■ How to complete this task
The reply should return the data in full, exactly as written.

********

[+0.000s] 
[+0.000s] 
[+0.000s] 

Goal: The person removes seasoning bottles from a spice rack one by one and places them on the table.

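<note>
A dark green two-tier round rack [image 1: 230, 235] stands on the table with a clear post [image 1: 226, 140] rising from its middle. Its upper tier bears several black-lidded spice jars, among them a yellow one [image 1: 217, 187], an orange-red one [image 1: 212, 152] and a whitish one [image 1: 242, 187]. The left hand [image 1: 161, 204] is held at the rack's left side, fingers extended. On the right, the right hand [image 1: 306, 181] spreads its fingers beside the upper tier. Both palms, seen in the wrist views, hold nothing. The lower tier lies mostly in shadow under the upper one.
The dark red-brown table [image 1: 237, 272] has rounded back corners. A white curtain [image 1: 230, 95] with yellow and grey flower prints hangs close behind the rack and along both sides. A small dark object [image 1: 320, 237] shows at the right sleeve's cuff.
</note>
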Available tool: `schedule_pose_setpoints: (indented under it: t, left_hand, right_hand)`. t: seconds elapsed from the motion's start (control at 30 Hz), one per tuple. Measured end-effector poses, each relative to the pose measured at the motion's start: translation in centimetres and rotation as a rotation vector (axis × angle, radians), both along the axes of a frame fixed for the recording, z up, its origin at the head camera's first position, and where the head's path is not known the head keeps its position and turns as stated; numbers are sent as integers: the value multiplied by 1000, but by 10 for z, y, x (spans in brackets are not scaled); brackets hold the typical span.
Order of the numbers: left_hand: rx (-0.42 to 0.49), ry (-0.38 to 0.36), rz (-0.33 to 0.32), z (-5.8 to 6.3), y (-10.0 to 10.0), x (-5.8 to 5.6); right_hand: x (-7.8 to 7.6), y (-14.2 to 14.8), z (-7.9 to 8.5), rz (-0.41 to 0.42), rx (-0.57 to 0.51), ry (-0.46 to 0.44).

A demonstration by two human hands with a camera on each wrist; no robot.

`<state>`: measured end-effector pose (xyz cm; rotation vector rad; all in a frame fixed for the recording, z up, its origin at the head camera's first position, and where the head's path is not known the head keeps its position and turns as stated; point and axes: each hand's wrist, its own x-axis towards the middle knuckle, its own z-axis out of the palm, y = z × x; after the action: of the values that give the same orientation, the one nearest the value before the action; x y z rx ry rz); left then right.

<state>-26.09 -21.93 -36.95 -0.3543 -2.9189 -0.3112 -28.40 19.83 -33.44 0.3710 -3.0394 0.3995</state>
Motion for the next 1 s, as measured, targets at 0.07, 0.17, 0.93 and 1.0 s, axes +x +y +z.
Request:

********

■ Task result
[+0.000s] 
[+0.000s] 
[+0.000s] 

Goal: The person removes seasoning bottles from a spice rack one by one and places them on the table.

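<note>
A dark green two-tier round rack [image 1: 230, 235] stands on the table with a clear post [image 1: 226, 140] rising from its middle. Its upper tier bears several black-lidded spice jars, among them a yellow one [image 1: 217, 187], an orange-red one [image 1: 212, 152] and a whitish one [image 1: 242, 187]. The left hand [image 1: 161, 204] is held at the rack's left side, fingers extended. On the right, the right hand [image 1: 306, 181] spreads its fingers beside the upper tier. Both palms, seen in the wrist views, hold nothing. The lower tier lies mostly in shadow under the upper one.
The dark red-brown table [image 1: 237, 272] has rounded back corners. A white curtain [image 1: 230, 95] with yellow and grey flower prints hangs close behind the rack and along both sides. A small dark object [image 1: 320, 237] shows at the right sleeve's cuff.
</note>
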Available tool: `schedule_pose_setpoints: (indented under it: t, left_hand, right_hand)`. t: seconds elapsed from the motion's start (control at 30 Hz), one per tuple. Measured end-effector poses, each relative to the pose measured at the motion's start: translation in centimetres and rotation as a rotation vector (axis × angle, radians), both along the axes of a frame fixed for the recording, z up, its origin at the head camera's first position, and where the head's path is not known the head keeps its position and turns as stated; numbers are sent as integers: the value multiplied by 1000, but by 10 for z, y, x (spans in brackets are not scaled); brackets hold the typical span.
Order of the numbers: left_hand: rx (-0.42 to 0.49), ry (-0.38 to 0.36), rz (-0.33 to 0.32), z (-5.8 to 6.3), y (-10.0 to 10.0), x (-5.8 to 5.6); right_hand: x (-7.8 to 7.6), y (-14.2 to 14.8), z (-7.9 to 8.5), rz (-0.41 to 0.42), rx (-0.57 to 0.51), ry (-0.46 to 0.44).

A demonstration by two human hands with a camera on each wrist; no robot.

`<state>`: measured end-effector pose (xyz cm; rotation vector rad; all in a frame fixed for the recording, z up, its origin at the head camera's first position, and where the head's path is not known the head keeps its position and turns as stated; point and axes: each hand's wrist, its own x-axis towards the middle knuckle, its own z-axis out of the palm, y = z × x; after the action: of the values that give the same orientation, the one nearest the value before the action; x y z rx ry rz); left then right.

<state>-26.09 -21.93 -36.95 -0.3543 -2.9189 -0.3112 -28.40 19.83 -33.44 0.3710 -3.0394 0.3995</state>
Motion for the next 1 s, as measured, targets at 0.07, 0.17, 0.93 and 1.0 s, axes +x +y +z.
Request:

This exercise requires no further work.